Description: This is about my cousin, Shes been getting in trouble with everything lately. I just want her to be safe and at home. I love her with all my heart
That was then and this is now -------------------------------------------
I remember when we were young. Innocent and free. I remember our picnics and I remember the stories we made. I remember those times we stayed up all night laughing and talking about how weird boys could be. But that was then and this is now.
I remember when we were 12, sleep overs almost every weekend. Talking about people we knew and dances we went to. We were up all night laughing and talking about how cute Lance was from N'sync. But that was then and this is now.
Now I hardly see you anymore. I know you love me and I love you, because that's what cousins do. You have your friends and I have mine. I still dream about those nights we use to have, staying up and laughing. But this is now and I wish it would end.
I see you now; your world is a mess. Fallen in with the wrong crowd. I've heard stories about you that I just refuse to believe. I hate knowing that you are tearing your life apart for just one more line, just for one last pill. It kills me to know this was the same little girl who use to have picnics with her teddy bear, stay up all night laughing and talking about boys. But that was then and this is now.
I can't relate to this. I've never been the one mourning for the one getting into trouble, I've always just been the one getting into trouble. I never understood why people always felt bad for my mistakes, and after reading your peice... I still don't. You explain well what you feel for this person, but you never actually explain why you feel this way. You were good friends, yes, wonderful, but I'm looking for more than that. Why is it that you care so much about her mistakes? This aspect of friendship confuses me. I jsut want some insight.

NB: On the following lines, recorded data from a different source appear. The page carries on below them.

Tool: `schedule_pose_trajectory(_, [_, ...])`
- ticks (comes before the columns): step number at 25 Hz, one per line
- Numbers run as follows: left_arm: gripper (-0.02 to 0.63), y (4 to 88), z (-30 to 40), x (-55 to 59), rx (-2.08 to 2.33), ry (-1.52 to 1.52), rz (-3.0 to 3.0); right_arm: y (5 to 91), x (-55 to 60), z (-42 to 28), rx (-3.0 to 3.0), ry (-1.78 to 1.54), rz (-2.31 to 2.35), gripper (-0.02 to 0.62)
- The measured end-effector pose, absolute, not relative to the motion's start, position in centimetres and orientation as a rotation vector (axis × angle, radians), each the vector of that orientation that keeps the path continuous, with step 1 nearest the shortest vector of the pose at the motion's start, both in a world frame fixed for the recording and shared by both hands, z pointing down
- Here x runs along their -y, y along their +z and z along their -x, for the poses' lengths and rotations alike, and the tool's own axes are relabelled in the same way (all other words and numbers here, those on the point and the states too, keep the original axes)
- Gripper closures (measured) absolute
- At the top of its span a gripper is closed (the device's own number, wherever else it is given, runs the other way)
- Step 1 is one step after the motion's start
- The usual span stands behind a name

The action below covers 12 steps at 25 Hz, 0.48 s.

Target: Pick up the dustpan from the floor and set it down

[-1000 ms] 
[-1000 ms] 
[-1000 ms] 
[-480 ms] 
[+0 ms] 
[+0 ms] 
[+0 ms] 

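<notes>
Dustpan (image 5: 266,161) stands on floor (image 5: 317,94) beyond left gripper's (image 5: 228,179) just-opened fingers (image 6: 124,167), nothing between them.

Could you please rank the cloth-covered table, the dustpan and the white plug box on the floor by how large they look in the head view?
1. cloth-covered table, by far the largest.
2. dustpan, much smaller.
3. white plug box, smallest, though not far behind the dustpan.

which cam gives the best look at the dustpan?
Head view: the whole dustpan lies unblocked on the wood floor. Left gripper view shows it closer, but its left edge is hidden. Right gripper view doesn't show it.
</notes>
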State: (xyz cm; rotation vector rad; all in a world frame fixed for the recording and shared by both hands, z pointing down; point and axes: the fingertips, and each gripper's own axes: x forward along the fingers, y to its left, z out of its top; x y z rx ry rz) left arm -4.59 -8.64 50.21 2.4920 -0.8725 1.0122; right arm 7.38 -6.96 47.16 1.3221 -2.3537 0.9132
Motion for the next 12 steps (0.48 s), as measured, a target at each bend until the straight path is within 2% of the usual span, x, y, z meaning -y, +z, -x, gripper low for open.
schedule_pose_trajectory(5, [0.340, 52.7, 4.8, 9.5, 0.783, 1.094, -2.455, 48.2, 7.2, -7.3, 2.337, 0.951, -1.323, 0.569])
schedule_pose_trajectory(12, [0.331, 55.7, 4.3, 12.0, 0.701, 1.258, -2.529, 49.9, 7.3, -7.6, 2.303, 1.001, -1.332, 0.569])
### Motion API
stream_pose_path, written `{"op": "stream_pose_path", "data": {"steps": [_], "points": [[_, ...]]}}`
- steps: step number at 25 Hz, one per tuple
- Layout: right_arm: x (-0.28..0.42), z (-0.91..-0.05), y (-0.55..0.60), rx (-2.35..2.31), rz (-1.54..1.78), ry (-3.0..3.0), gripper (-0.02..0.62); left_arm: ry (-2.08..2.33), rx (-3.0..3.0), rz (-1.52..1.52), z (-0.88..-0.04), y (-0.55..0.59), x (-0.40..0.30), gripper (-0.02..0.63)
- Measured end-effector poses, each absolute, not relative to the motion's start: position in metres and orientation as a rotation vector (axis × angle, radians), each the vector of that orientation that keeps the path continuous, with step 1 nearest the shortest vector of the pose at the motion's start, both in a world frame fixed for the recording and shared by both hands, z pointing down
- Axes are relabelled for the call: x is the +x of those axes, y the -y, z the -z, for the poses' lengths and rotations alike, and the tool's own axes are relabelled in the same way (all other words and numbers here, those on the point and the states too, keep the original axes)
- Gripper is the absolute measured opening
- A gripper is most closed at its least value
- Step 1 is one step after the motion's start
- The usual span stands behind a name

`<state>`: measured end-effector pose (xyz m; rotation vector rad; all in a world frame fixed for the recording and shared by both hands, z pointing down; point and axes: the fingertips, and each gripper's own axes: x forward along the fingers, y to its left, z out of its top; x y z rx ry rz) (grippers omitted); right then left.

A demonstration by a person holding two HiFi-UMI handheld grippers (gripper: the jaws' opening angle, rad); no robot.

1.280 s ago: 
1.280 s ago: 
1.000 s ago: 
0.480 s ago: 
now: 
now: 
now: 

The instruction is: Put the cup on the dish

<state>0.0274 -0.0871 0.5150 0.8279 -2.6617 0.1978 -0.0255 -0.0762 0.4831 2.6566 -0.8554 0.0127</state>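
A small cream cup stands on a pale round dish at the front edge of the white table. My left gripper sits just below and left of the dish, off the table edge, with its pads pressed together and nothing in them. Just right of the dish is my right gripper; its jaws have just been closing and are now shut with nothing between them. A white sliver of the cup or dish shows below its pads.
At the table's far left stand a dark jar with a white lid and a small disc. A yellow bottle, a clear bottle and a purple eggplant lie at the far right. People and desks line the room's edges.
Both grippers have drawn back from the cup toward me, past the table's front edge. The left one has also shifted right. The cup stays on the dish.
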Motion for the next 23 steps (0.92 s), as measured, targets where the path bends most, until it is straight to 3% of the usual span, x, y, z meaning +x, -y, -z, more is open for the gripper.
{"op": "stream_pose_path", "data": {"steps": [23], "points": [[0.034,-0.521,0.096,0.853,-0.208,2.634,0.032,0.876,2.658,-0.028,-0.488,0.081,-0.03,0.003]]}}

As for the peice, I don't really have anything that i can comment on. It was more like a few short prose than an actual poem. It didn't really rhyme at all, there was no meter, all that. I like this peice for what it is, a peice without classification. I dunno, I gues I'm just wierd like that.
"I can relate! Great write! Love the [[flow, wording, rhyme]]. You rock!!!" i was jokin!!!! lol i can definatly relate to your work like nosferofu though you show the feeling of the poem not just the seriousness of it
Wow. Interesting yet complex. Im sorry it has been so long since I took at look at your work, but here I am. Trying to make amends. Anyways... this was a good piece. People changing right before your eyes is a rough thing to deal with especially if they take a wrong turn. Makes me think about the people I affect this way... Doing the things I do... This piece has given me some insentive to not make the people I care for feel bad for the actions on my plate. I like how real this write is. Just plain and natural, which works well. Good job.